Until recently, data on the intendedness of pregnancies resulting in births were available only for a limited number of states. However, as of 2007, some 39 jurisdictions had joined the Pregnancy Risk Assessment Monitoring System (PRAMS).14 A surveillance project of the Centers for Disease Control and Prevention (CDC) and individual state health departments, PRAMS collects state-specific, population-based data on maternal attitudes (including pregnancy intentions) and experiences before, during and shortly after a birth. In addition, seven states have instituted similar surveys. These newly available data on births, combined with the most complete state-level data on abortions, make it possible to estimate unintended pregnancy rates for all 50 states—the task we undertook in this analysis.

METHODS

Measures

In this article, a pregnancy is considered unintended if the woman reported that it was mistimed (i.e., she had wanted to become pregnant, but at a later date) or unwanted (i.e., she had not wanted to become pregnant then or at any time). Intended pregnancies are those that occurred either at the time the woman had desired or later.

The inadequacy of this traditional, demographically oriented measure of pregnancy intentions and the need for more nuanced measures have been widely noted.15–27 For example, a pregnancy classified as unintended may have been unexpected and unplanned, but not necessarily unwelcome or unwanted. In addition, mistimed pregnancies include those that occurred only a little too soon or much too soon, and the extent of mistiming appears to be an important predictor of maternal behaviors and child health outcomes.28,29 However, although other research and data collection are under way to refine measures of pregnancy intention, the PRAMS data available for this analysis include only the more limited, traditional measure of intention status.

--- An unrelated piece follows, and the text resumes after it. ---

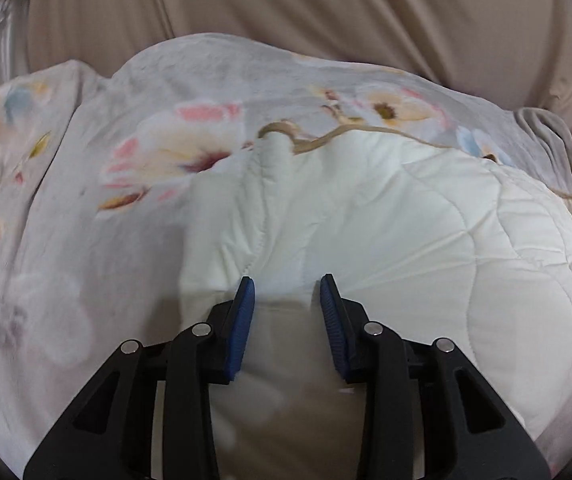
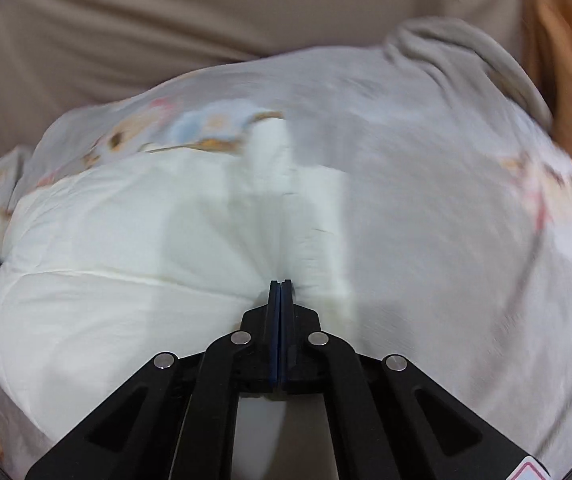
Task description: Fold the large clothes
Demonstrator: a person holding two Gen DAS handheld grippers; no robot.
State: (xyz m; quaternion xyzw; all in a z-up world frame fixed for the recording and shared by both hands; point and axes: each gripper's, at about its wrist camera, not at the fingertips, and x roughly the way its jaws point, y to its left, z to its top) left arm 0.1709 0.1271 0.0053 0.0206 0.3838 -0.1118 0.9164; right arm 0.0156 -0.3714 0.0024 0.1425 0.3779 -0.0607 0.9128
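Mid-fold: right gripper [image 2: 281, 282] pinched tight on the white quilt [image 1: 365, 216] lying on the floral cover [image 1: 86, 168]; left gripper [image 1: 286, 280] gaped, holding nothing. Next likely needs the left to clamp the edge.

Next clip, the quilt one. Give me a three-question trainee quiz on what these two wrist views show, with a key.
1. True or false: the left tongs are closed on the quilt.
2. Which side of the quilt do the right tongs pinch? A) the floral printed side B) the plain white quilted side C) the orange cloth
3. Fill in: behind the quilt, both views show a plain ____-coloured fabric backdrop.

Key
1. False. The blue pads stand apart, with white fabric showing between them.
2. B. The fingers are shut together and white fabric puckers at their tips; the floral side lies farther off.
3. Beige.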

The unintended pregnancy rate for a state is defined as the number of such pregnancies per 1,000 women aged 15–44 residing in the state. Similarly, the intended pregnancy rate is the number of intended pregnancies divided by the same population. Population denominators by age, race and ethnic group for each state are based on population estimates calculated by the National Center for Health Statistics and the U.S. Census Bureau.30 In addition to these rates, we examine the proportion of all pregnancies among residents of the state that were unintended. We also assess the proportions of unintended pregnancies that were mistimed and unwanted, as well as the proportions ending in birth, abortion and fetal loss (including miscarriages).

Because the total number of pregnancies is the sum of all births, induced abortions and fetal losses, a number of data sources are needed to make these calculations. Our analyses are for 2006, the most recent year for which intention data on both births and abortions are available. However, for some states, the intention status of births was not measured in 2006. For these states, we used intention data from the closest available year—generally 2005 or 2007, though in a few cases it was necessary to use data from 2002 or 2003 (see appendix).

Pregnancy Outcomes

•Births. PRAMS consists of annual surveys of state residents who have given birth in the state; the data can be weighted to represent all births in the state for the year of the survey. PRAMS surveys were conducted in 31 states in 2002, in 29 states in 2004, in 28 states in 2006 and in 36 states in 2007. In addition, two PRAMS surveys were conducted in New York—one for New York City and one for the rest of the state—and one was administered among Native American women in South Dakota in 2007.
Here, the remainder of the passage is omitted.